BRIEF
When you return the lines below, go from the first through the line with "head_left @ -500", keep them exact, and leave out every picture.

[Stored items]
+--

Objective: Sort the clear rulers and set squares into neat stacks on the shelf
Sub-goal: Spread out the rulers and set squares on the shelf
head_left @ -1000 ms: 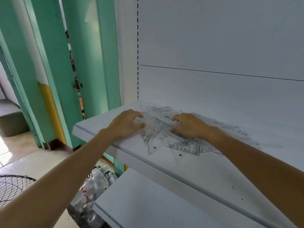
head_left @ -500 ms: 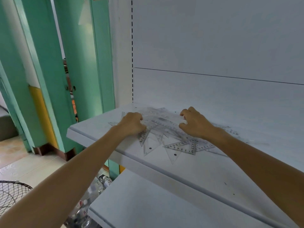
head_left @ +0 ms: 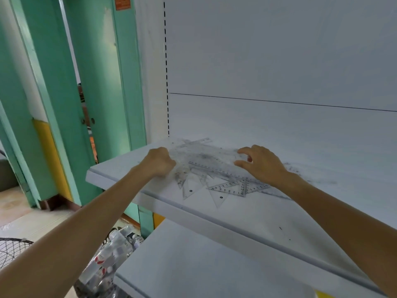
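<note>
A loose heap of clear rulers and set squares lies on the white shelf, overlapping at many angles. My left hand is curled at the heap's left edge, fingers bent onto the plastic pieces. My right hand rests at the heap's right side, thumb and fingertips pinching the end of a long clear ruler. Several set squares point toward the shelf's front edge. More rulers lie partly hidden under my right wrist.
A white back panel rises behind the shelf. A lower white shelf juts out below. A green door frame stands to the left. Plastic bottles and a wire fan guard sit on the floor.
Both hands have slid farther back and apart along the heap. My left hand has curled tighter at the left edge, and my right fingers have closed on the ruler's end.
</note>
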`<state>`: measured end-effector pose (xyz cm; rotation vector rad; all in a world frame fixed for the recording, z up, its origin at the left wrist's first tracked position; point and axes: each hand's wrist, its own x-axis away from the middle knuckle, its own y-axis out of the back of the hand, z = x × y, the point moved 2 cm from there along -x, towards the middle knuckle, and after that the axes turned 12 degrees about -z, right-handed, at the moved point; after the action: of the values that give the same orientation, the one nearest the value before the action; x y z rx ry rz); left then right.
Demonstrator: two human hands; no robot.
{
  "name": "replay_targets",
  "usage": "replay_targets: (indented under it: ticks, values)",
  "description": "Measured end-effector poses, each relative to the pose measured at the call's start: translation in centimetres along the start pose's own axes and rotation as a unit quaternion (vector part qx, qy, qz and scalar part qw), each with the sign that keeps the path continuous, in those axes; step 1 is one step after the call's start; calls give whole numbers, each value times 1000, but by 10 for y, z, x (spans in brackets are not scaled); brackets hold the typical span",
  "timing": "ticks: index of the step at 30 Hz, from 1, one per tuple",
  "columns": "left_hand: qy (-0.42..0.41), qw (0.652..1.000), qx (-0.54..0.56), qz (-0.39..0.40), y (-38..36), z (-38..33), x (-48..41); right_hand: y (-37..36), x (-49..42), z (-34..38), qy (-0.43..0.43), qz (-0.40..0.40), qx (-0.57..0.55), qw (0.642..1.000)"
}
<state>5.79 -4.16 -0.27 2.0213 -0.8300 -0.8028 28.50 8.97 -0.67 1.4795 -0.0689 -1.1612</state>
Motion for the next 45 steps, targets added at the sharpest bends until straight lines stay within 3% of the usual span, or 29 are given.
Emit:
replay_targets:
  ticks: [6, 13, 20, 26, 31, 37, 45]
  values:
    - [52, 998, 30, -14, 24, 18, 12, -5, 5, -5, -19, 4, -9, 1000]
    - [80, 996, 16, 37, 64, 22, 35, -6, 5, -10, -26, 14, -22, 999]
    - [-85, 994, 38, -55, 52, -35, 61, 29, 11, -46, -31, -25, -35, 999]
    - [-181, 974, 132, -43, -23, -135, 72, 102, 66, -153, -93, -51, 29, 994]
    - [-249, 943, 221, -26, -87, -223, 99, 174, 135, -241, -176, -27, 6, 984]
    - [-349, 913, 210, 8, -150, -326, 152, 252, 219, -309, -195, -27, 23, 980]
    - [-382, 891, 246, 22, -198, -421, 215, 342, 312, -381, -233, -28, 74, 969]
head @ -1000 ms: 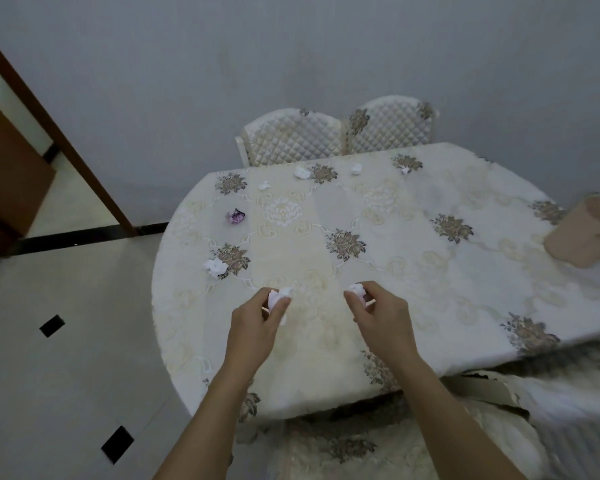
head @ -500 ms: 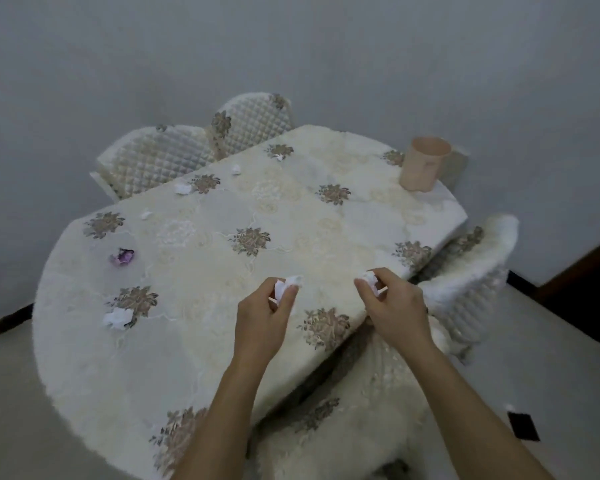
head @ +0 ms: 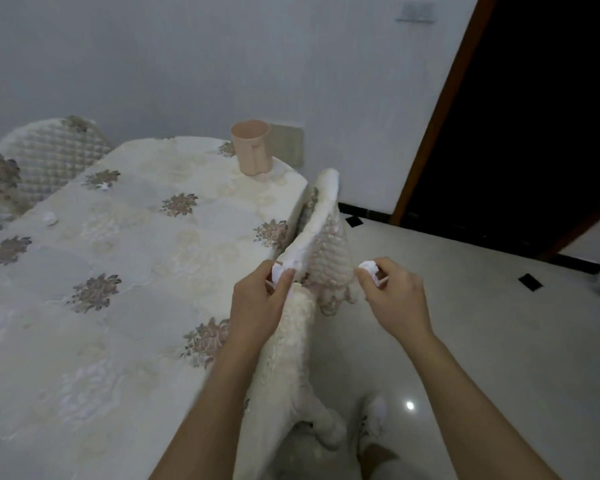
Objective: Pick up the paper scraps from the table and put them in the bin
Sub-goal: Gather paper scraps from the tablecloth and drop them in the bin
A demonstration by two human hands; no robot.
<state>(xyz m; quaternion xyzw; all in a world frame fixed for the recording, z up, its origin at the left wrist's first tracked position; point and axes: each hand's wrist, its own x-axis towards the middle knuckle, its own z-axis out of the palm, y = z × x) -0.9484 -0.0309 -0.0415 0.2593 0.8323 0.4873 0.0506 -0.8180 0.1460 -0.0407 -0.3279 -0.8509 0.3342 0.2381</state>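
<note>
While I carry one scrap in each hand, both are held up at about the same height in front of me, off the table (head: pixel 125 306), probably so I can bring both to the bin (head: pixel 252 147) in one trip. My left hand (head: pixel 257 306) is pinched shut on a white crumpled scrap (head: pixel 278 271), thumb and forefinger closed around it, other fingers curled under; it sits over the table's near edge, in front of a chair (head: pixel 321 244) back. My right hand (head: pixel 397 296) is likewise clamped on a second white scrap (head: pixel 368 266) between thumb and fingertips, out over the floor (head: pixel 465 323), well apart from the left. Neither hand touches the table or chair as far as I can tell. The bin, a pinkish cup-shaped tub, stands upright at the far corner of the table by the wall, well away from both hands, mouth open and unobstructed. More scraps remain on the cloth: a small white one (head: pixel 50 218) near the left side, and another bit (head: pixel 102 186) on a flower print farther back. So the task looks early to midway: two scraps in hand, none visibly dropped yet, and I can't see inside the bin. Next I'd need to reach forward over the table or walk round the chair.
</note>
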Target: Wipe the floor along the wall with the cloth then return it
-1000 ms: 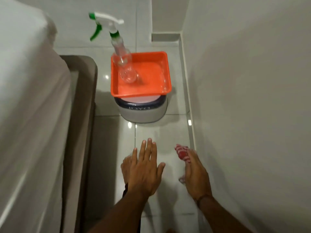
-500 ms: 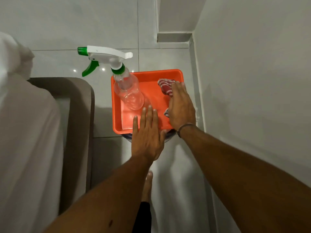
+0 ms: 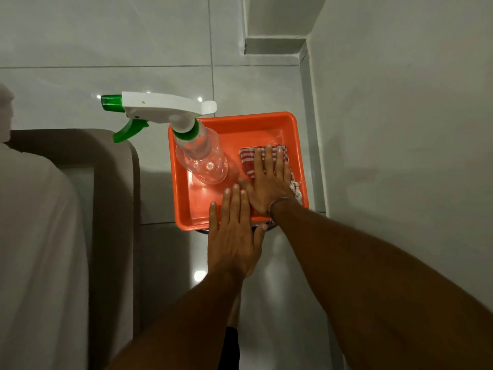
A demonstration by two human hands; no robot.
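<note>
A red-and-white striped cloth (image 3: 246, 159) lies in the right half of an orange tray (image 3: 241, 121). My right hand (image 3: 268, 180) rests flat on top of the cloth with its fingers spread, covering most of it. My left hand (image 3: 234, 236) hovers flat over the tray's near edge, fingers apart, holding nothing. The tray sits on a low stool that is almost fully hidden beneath it.
A clear spray bottle (image 3: 201, 158) with a white and green trigger head stands in the tray's left half. The white wall (image 3: 400, 129) runs along the right. A bed with a brown frame (image 3: 114, 182) fills the left. Glossy grey floor tiles (image 3: 160, 36) lie beyond.
My right hand carried the cloth from the floor by the wall up into the tray and now lies flat on it. My view rose and moved over the tray.
</note>
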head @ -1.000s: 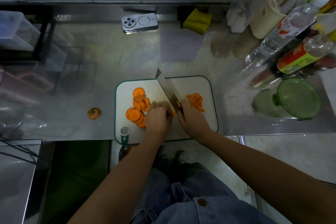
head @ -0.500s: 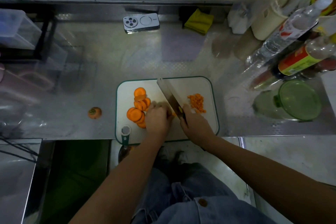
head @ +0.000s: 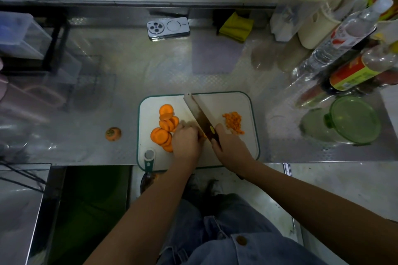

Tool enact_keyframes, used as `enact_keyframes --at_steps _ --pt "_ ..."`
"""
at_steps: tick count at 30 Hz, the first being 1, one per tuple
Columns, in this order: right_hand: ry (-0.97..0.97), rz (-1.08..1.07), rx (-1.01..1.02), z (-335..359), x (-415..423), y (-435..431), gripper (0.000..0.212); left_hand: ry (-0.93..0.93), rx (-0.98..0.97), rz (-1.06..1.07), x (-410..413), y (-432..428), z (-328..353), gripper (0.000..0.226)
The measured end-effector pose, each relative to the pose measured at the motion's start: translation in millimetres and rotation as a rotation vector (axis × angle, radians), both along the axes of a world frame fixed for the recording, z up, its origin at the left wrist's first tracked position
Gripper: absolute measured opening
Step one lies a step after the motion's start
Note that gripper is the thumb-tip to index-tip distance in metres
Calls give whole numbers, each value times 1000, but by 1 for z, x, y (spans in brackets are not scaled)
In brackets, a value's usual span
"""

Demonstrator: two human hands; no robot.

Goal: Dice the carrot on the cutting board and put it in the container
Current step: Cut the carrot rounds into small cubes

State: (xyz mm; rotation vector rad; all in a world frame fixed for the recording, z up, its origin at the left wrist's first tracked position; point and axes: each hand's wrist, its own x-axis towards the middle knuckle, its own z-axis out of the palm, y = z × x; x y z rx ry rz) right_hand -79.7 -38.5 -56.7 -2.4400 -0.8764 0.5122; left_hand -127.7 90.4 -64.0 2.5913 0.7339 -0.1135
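My knife (head: 199,114) has come down since a second ago. Its tip stood higher over the board (head: 215,103) then; now the blade lies low, so I judge another cut is going through. My right hand (head: 231,148) is wrapped round the handle. My left hand (head: 186,142) has stayed put, fingers curled, holding slices (head: 163,131) against the blade's left side. The diced pile (head: 233,122) lies just beyond my right hand. Most slices are uncut, and the container (head: 353,120) stands well apart on the tabletop (head: 280,140), to the right.
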Motion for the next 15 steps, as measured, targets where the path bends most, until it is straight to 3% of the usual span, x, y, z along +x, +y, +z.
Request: enact_keyframes --at_steps 4,15 --pt "-1 -17 -44 -5 -5 -2 25 6 15 4 1 0 -3 16" --pt "-4 -58 38 0 6 9 16 -4 14 -26 -2 2 -3 12"
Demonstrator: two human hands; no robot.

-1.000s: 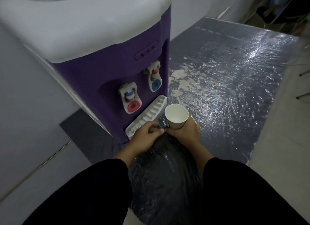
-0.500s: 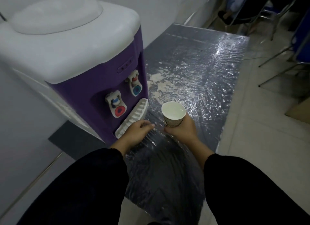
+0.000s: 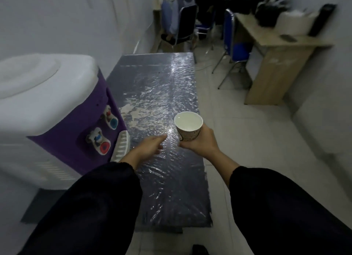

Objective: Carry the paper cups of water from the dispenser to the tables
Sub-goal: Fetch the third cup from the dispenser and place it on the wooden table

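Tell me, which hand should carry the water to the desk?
The right hand. It already holds the full cup upright, and the desk stands on that side. The left hand is empty, by the dispenser.

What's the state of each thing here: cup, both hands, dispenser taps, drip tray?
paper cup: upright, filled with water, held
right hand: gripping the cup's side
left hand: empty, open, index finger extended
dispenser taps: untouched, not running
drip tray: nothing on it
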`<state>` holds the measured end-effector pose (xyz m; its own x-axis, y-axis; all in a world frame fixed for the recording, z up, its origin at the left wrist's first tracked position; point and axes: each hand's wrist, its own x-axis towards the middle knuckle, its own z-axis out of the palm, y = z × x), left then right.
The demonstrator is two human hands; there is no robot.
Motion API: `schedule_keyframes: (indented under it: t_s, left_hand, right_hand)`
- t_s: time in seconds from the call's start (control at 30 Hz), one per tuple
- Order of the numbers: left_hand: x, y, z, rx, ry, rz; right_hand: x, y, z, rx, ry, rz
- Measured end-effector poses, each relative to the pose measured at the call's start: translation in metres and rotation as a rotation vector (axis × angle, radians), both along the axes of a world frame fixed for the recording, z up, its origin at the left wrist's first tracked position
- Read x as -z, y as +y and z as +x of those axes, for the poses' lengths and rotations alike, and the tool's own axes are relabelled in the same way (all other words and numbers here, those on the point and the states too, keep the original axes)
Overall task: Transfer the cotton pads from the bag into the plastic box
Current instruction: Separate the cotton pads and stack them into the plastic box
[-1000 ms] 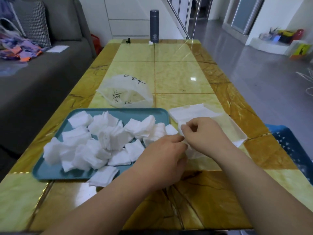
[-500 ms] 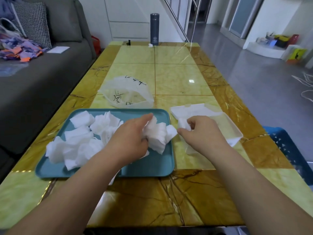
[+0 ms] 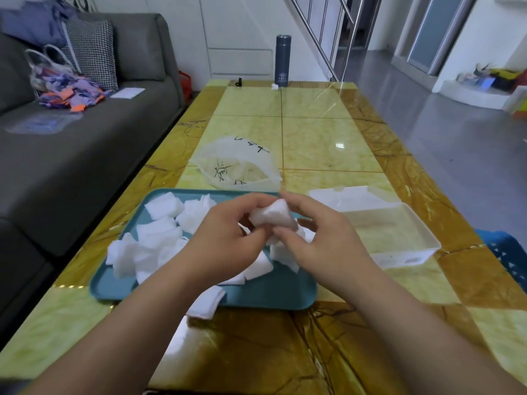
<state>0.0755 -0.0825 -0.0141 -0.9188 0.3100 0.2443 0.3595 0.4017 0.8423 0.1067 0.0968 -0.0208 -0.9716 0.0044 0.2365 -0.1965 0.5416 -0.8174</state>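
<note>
Gripping loose cotton pads (image 3: 273, 216), we're curling left hand (image 3: 228, 240) and right hand (image 3: 325, 240) round them. We're risking strays dropping left of the plastic box (image 3: 399, 232).

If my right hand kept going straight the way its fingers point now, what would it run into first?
The right hand points left, into the wad of cotton pads it pinches. Right behind the wad is the left hand, gripping the same wad over the teal tray. Exact depth is unclear.
</note>
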Motion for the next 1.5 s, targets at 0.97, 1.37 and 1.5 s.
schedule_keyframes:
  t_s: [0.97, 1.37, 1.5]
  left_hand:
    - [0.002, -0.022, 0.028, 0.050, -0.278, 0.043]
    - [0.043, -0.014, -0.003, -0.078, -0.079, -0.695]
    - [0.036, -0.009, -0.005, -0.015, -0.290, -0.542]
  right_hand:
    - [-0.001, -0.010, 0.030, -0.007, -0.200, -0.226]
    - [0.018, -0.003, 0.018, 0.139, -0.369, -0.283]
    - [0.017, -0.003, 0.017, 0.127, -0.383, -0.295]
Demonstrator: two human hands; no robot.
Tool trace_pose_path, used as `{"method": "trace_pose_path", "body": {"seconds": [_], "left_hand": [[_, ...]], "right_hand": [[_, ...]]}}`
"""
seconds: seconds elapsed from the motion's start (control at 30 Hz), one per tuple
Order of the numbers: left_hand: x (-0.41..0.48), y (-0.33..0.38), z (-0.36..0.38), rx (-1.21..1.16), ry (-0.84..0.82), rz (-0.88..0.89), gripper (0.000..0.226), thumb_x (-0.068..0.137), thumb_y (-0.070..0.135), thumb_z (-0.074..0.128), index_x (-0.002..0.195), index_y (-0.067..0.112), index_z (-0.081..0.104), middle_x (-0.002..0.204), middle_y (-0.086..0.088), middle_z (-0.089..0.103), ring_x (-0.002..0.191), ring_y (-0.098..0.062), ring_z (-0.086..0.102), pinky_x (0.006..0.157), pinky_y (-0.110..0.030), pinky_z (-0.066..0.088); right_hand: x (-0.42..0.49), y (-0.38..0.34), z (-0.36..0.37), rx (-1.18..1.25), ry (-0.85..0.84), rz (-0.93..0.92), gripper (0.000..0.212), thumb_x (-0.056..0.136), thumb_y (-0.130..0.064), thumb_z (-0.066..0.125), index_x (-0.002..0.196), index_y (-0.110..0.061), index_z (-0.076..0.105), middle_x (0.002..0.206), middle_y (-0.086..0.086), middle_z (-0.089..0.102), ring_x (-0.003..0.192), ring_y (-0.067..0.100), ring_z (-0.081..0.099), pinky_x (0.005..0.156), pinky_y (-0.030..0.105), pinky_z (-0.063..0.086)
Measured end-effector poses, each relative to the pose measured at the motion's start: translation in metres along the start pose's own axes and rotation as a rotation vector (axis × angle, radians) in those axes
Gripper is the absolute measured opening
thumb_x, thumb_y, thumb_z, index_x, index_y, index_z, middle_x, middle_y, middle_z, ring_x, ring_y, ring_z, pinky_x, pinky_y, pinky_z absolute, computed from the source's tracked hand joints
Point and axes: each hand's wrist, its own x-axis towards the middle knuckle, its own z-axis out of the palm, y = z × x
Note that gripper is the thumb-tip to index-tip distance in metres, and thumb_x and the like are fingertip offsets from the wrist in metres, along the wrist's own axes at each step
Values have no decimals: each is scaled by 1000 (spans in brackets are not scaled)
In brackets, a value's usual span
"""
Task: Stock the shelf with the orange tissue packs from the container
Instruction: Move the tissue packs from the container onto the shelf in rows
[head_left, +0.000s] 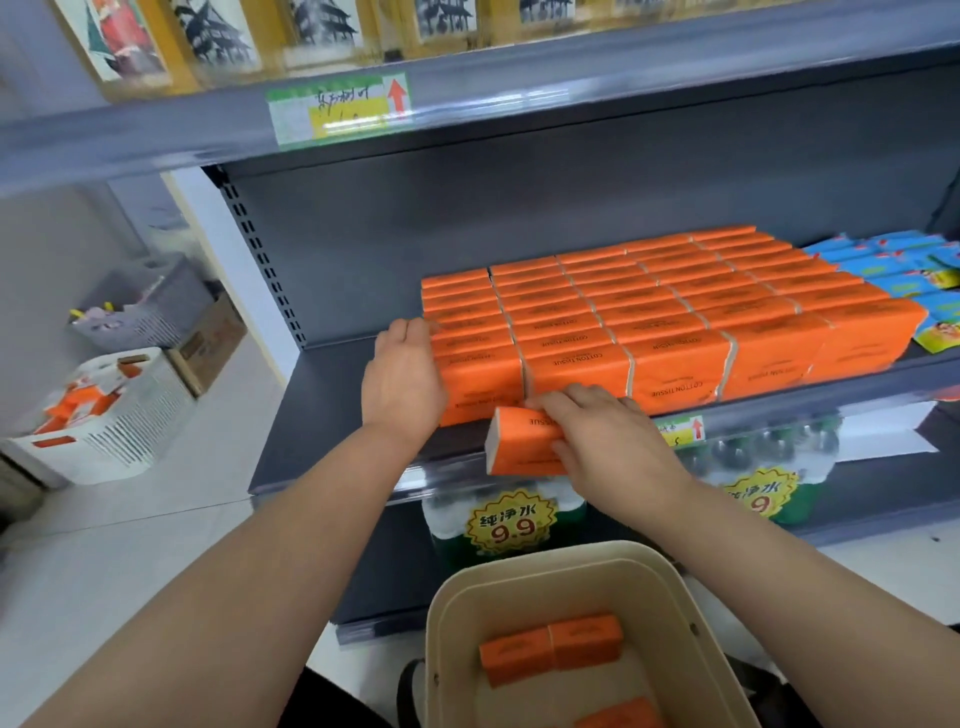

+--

COMPLETED EXERCISE
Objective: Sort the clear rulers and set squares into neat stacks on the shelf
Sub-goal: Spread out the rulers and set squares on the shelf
head_left @ -1000 ms: 
head_left @ -500 ms: 

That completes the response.